### What is required
Using the data below, return every line that holds the word "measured".
Start of Information shown
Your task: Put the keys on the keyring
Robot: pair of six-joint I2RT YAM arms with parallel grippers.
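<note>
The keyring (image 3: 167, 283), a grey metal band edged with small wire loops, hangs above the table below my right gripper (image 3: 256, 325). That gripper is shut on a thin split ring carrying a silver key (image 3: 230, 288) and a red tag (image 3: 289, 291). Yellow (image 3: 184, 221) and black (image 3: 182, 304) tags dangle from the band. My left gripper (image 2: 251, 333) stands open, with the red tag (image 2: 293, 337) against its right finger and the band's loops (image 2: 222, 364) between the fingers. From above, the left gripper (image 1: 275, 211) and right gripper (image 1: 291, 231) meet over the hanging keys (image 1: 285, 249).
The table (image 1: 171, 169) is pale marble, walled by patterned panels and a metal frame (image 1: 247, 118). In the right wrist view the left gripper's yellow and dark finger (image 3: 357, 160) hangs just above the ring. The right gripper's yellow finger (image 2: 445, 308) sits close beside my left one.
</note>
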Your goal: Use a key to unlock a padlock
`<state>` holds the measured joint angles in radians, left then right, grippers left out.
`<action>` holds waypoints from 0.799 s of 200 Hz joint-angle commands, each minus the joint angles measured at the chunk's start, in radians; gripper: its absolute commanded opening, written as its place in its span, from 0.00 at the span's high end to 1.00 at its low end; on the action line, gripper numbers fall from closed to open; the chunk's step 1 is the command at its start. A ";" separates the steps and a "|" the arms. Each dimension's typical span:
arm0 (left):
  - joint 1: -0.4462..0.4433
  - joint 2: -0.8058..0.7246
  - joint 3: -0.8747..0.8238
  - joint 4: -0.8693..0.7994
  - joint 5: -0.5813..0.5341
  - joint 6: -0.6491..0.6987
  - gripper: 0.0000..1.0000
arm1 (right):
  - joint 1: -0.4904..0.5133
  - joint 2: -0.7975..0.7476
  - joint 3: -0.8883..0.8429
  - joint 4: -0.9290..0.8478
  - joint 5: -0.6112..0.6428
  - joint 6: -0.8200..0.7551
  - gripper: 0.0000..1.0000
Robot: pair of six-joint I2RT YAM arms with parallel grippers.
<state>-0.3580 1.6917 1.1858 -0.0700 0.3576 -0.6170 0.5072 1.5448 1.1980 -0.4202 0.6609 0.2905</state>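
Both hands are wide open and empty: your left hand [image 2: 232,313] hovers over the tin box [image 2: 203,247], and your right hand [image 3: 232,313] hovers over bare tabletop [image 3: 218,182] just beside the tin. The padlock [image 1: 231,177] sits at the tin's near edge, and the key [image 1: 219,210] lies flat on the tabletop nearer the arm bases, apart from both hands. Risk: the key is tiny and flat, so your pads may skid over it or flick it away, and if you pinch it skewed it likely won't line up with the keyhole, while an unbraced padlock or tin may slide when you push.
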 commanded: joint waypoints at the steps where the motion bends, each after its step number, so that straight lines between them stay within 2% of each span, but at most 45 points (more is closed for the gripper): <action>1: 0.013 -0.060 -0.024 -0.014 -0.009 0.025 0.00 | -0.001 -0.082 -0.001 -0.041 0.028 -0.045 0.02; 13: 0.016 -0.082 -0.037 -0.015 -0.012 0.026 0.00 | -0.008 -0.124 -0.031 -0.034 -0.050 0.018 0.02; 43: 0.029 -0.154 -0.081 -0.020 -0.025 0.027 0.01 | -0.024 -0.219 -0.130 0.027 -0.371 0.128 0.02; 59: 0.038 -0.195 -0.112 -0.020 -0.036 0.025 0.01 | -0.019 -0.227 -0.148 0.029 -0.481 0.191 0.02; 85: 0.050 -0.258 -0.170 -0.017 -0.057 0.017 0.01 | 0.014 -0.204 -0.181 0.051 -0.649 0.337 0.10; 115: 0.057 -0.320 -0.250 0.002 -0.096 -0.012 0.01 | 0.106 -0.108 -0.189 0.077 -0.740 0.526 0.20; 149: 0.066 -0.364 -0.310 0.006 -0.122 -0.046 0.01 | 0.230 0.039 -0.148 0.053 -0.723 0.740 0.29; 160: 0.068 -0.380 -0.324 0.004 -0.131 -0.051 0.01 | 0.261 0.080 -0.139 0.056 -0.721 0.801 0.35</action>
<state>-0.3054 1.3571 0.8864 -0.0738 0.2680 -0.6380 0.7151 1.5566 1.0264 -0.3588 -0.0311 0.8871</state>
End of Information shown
### Answer to the problem
`<state>` holds the measured joint angles in radians, left then right, grippers left out.
`<action>` holds waypoints from 0.799 s of 200 Hz joint-angle commands, each minus the joint angles measured at the chunk's start, in radians; gripper: its absolute commanded opening, written as its place in its span, from 0.00 at the span's high end to 1.00 at its low end; on the action line, gripper numbers fall from closed to open; the chunk's step 1 is the command at its start. A ";" separates the steps and a "|" the arms. Each dimension's typical span:

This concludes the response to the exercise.